(Reuters) – President Donald Trump, again underscoring racial tensions in the United States, released a video Monday that shows a Missouri couple brandishing weapons at protesters calling for police reforms.
No comment, Trump retweeted an ABC News video showing a white couple responding to black and white protesters marching outside their St. Louis mansion. In the video and others on social media, some protesters can be seen pausing to film or photograph the couple, while others can be yelled at, “Keep moving!” and “Come on!”
Mark McCloskey, 63, who lives in the mansion with his wife, Patricia McCloskey, said they feared for their lives and that protesters damaged a wrought-iron gate at an entrance to the wealthy neighborhood. Both are personal injury attorneys.
“This is all private property,” he said in an interview with local KMOV4 news. “There are no public sidewalks or public streets. I was terrified that they would kill us in seconds, our house would be burned down, our pets would be killed. We were alone in front of an angry crowd. ”
Kimberly Gardner, the city’s attorney general, said she was alarmed by the videos and that her office was investigating.
“We must protect the right to protest peacefully, and any attempt to cool it down by intimidation or the threat of lethal force will not be tolerated,” it said in a statement.
Protesters were on their way to the home of St. Louis Mayor Lyda Krewson to demand her resignation after reading the names and addresses of people calling for police reform at a Facebook Live event last week. Krewson apologized and downloaded the video.
On Sunday, Trump received a quick conviction for retweeting the video of a Florida supporter shouting “white power,” a phrase used by white supremacist groups, and then removed it. The White House said Trump had not heard the slogan.
Trump also criticized Princeton University’s announcement over the weekend that he would remove the name of former United States President Woodrow Wilson from his schools for his racist comments and policies.
“Unbelievable stupidity!” Trump tweeted.
Opinion polls show Republican Trump follows his likely Democratic rival in the Nov. 3 election, former Vice President Joe Biden and a growing number of Americans who sympathize with protesters and support police reforms.

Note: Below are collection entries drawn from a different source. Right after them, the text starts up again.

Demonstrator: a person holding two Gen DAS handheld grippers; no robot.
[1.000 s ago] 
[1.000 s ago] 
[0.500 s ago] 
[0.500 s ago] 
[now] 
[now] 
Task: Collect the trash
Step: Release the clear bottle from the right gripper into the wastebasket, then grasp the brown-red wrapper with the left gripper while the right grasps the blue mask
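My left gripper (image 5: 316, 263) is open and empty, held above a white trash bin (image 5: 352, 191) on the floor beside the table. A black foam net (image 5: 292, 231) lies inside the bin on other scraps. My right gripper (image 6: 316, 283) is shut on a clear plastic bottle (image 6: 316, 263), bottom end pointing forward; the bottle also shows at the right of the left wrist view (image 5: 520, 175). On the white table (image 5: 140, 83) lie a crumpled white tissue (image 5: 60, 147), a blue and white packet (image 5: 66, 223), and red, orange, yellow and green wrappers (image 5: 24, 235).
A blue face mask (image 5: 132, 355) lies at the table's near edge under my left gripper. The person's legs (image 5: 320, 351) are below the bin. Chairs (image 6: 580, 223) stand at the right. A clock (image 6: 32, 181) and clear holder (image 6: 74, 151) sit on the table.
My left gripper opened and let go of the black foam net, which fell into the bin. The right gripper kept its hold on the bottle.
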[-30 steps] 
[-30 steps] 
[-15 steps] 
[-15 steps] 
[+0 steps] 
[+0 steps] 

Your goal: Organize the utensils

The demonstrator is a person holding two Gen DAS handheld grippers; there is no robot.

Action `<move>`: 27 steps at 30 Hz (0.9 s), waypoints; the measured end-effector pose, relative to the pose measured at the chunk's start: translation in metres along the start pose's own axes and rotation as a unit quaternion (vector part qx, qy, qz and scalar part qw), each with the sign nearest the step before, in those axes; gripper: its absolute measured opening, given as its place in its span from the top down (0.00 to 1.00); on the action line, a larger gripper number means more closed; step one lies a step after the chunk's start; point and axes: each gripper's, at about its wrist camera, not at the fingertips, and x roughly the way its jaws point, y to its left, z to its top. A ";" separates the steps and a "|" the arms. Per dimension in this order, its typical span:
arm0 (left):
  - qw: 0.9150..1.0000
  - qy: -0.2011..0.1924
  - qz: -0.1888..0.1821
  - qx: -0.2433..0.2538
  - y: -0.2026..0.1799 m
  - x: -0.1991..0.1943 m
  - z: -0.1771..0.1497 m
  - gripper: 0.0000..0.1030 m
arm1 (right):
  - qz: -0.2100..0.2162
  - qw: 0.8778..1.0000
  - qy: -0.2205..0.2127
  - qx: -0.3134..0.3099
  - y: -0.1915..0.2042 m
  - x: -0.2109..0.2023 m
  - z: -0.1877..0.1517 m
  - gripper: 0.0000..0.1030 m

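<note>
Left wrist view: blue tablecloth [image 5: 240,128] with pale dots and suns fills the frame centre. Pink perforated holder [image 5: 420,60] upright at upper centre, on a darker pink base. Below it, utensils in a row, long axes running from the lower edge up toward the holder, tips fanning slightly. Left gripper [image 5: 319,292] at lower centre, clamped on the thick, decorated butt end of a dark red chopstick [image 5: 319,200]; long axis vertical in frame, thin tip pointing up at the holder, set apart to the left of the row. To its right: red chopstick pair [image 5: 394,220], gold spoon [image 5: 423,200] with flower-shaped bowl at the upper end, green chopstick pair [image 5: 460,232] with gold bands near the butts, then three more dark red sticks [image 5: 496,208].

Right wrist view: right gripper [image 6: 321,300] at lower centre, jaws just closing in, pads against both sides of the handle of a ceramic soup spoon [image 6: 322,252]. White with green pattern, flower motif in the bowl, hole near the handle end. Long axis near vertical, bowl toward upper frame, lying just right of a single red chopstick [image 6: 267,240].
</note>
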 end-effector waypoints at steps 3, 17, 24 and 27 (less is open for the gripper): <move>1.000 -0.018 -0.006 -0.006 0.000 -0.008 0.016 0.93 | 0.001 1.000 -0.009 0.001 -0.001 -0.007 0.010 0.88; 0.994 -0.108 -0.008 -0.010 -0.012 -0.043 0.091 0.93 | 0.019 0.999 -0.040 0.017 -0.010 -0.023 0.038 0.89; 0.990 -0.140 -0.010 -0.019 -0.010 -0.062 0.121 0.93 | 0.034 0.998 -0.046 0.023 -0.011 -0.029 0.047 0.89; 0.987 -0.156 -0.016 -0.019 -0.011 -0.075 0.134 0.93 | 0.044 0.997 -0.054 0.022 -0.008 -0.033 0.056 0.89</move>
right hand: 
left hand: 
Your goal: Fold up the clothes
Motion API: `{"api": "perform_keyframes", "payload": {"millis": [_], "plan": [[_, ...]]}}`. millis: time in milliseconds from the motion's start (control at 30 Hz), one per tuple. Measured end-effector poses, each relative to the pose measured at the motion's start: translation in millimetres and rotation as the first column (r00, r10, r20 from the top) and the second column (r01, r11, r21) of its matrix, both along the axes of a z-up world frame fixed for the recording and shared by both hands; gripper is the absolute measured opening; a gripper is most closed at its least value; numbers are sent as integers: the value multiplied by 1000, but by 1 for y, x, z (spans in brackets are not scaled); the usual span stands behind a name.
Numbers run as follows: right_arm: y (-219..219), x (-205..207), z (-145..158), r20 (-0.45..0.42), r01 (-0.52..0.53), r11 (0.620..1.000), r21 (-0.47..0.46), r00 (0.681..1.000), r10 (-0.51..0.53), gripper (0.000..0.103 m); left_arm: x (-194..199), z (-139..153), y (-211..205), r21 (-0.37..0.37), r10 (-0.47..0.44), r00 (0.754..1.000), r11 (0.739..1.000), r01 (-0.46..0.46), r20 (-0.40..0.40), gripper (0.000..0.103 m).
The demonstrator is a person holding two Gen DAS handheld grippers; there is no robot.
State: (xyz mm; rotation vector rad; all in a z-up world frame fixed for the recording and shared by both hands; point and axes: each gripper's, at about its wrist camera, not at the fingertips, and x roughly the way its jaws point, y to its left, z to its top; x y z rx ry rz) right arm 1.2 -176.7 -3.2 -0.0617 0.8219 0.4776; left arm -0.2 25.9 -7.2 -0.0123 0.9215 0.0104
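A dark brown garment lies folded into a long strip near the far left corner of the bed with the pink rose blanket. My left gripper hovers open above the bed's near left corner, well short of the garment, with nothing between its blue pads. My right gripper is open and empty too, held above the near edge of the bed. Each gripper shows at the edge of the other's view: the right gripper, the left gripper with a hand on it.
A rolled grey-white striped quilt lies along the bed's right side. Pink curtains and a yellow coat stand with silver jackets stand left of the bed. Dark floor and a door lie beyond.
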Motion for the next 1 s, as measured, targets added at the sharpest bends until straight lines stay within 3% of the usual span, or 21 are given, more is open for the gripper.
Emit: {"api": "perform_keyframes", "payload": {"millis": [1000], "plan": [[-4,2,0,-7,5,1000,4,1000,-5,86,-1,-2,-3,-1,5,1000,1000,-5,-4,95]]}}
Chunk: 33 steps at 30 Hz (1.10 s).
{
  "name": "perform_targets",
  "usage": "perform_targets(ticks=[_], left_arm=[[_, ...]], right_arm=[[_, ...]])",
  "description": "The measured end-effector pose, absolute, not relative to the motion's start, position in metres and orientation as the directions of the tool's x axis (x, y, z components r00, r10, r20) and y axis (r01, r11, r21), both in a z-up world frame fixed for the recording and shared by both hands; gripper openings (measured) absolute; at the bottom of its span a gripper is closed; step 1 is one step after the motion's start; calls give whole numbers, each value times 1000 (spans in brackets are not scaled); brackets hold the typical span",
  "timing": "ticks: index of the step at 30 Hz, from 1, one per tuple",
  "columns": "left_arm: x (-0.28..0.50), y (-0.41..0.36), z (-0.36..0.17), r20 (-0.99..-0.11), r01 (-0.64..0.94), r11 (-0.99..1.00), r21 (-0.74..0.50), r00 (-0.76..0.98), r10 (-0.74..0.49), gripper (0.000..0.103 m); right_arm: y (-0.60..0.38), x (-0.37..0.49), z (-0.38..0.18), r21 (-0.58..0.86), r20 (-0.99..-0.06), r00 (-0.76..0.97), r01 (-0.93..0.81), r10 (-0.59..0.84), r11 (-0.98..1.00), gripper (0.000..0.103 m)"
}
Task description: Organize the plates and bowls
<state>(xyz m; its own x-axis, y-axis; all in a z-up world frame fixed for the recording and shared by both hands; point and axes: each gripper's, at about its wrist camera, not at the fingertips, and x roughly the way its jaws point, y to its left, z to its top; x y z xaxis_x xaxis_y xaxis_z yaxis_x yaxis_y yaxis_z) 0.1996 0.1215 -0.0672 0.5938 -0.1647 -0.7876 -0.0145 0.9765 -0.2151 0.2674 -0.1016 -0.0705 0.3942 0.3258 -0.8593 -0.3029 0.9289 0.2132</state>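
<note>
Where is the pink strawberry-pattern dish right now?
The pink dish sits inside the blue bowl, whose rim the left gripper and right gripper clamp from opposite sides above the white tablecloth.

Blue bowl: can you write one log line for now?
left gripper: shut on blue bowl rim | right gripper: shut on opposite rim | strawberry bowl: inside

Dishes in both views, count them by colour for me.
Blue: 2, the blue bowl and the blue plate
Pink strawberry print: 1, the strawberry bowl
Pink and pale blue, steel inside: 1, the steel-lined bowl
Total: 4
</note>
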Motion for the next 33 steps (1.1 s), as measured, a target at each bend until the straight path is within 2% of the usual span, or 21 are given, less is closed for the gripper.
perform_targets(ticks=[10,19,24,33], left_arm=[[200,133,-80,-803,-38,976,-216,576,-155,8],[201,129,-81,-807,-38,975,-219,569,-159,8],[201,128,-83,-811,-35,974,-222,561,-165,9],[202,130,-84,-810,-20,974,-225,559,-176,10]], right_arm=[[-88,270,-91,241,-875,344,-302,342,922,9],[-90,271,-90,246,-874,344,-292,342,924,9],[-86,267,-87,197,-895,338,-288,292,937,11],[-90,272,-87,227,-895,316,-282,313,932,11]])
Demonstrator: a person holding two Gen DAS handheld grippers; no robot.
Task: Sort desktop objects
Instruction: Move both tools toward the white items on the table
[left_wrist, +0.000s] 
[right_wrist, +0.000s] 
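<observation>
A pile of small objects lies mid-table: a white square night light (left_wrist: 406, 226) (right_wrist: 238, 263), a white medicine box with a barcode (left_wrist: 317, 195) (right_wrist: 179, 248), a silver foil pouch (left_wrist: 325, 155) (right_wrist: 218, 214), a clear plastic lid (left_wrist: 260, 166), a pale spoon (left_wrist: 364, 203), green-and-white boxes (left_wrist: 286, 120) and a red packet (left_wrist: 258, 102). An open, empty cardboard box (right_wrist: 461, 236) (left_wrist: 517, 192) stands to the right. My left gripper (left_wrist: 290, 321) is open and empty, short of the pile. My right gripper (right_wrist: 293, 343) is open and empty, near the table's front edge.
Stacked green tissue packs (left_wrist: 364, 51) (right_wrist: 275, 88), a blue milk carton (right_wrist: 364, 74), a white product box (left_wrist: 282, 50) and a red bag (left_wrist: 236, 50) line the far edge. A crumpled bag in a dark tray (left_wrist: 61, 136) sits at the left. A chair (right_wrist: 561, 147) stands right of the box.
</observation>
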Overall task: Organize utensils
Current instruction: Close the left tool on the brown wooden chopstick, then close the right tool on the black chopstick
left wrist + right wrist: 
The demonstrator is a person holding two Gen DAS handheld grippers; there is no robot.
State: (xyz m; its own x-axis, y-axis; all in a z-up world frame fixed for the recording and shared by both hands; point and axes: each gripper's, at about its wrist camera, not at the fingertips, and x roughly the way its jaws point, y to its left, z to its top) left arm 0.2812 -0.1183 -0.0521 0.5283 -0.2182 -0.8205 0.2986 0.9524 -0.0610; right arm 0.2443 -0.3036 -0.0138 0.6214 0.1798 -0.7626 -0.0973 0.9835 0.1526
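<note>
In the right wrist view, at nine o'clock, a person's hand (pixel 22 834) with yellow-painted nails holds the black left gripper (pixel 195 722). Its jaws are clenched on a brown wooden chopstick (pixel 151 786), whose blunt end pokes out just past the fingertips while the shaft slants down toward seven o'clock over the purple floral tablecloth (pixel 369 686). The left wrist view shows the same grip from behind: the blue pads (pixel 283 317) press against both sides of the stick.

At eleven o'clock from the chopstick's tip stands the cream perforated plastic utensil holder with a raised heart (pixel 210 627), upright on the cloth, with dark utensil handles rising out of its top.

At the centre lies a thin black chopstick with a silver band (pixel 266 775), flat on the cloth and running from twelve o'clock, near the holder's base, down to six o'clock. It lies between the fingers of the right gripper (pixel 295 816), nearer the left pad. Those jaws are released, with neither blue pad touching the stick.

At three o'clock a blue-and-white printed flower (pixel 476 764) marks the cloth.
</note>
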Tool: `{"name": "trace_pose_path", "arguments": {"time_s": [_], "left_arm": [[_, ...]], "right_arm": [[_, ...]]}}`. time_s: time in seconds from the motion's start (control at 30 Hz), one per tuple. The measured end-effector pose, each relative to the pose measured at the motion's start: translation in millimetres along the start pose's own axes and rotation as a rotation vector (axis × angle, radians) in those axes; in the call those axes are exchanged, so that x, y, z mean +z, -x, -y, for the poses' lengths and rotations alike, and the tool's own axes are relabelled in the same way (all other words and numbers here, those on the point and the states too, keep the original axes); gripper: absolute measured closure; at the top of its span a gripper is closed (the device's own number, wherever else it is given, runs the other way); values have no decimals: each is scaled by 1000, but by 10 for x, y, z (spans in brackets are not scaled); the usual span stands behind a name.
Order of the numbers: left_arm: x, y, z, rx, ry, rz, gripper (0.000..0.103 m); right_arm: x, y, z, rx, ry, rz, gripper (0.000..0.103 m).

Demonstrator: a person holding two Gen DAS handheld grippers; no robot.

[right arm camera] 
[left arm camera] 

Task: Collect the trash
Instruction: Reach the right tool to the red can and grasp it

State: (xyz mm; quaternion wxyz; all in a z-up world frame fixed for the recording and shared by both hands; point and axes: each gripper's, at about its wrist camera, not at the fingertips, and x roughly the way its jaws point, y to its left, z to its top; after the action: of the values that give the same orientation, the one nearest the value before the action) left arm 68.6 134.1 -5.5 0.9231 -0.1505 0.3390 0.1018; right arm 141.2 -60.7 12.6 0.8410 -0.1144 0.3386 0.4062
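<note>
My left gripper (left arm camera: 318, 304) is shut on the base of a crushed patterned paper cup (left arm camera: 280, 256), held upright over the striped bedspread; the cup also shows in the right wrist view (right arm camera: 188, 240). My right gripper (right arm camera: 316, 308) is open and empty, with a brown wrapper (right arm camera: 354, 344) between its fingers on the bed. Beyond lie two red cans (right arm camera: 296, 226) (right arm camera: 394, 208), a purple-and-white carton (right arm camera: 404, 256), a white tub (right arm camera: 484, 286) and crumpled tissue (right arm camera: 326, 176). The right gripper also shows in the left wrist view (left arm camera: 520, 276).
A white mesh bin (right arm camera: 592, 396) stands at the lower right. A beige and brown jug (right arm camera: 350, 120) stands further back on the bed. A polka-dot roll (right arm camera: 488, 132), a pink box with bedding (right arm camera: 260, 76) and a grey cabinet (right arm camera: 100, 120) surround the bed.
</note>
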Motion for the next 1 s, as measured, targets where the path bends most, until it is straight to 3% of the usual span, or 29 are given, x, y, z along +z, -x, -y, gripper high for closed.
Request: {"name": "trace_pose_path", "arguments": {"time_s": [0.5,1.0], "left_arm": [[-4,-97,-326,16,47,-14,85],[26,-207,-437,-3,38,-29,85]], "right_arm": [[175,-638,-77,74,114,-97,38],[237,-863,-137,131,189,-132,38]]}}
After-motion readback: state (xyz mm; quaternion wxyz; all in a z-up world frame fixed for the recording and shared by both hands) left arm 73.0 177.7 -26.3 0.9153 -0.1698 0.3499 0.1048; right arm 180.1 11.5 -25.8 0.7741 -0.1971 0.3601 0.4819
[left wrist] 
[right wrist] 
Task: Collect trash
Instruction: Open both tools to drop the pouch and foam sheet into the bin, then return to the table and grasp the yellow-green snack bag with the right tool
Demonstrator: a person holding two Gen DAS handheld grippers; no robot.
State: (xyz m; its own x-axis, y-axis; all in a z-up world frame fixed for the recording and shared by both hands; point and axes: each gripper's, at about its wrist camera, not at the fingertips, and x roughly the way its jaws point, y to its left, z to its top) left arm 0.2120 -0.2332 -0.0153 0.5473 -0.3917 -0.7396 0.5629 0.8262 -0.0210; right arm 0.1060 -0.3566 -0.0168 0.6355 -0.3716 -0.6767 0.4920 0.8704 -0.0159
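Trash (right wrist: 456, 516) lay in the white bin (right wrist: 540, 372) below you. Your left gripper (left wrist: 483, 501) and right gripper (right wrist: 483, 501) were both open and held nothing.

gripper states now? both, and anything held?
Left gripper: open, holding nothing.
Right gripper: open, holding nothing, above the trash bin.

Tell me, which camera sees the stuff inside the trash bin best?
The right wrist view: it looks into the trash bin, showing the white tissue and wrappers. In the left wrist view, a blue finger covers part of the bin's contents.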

Princeton’s decision is part of a radical reevaluation of historical icons and nicknames amid growing demands for racial justice after the murder of black Americans, including George Floyd, whose death below the knee of a white police officer sparked worldwide protests.
Critics have highlighted Trump’s hostile response to protests against racial injustice and actions like Princeton’s, even as Mississippi voted Sunday to remove the Confederate flag symbol from its state flag, Walmart stopped selling the Confederate flag and NASCAR banned the symbol of the Civil War era.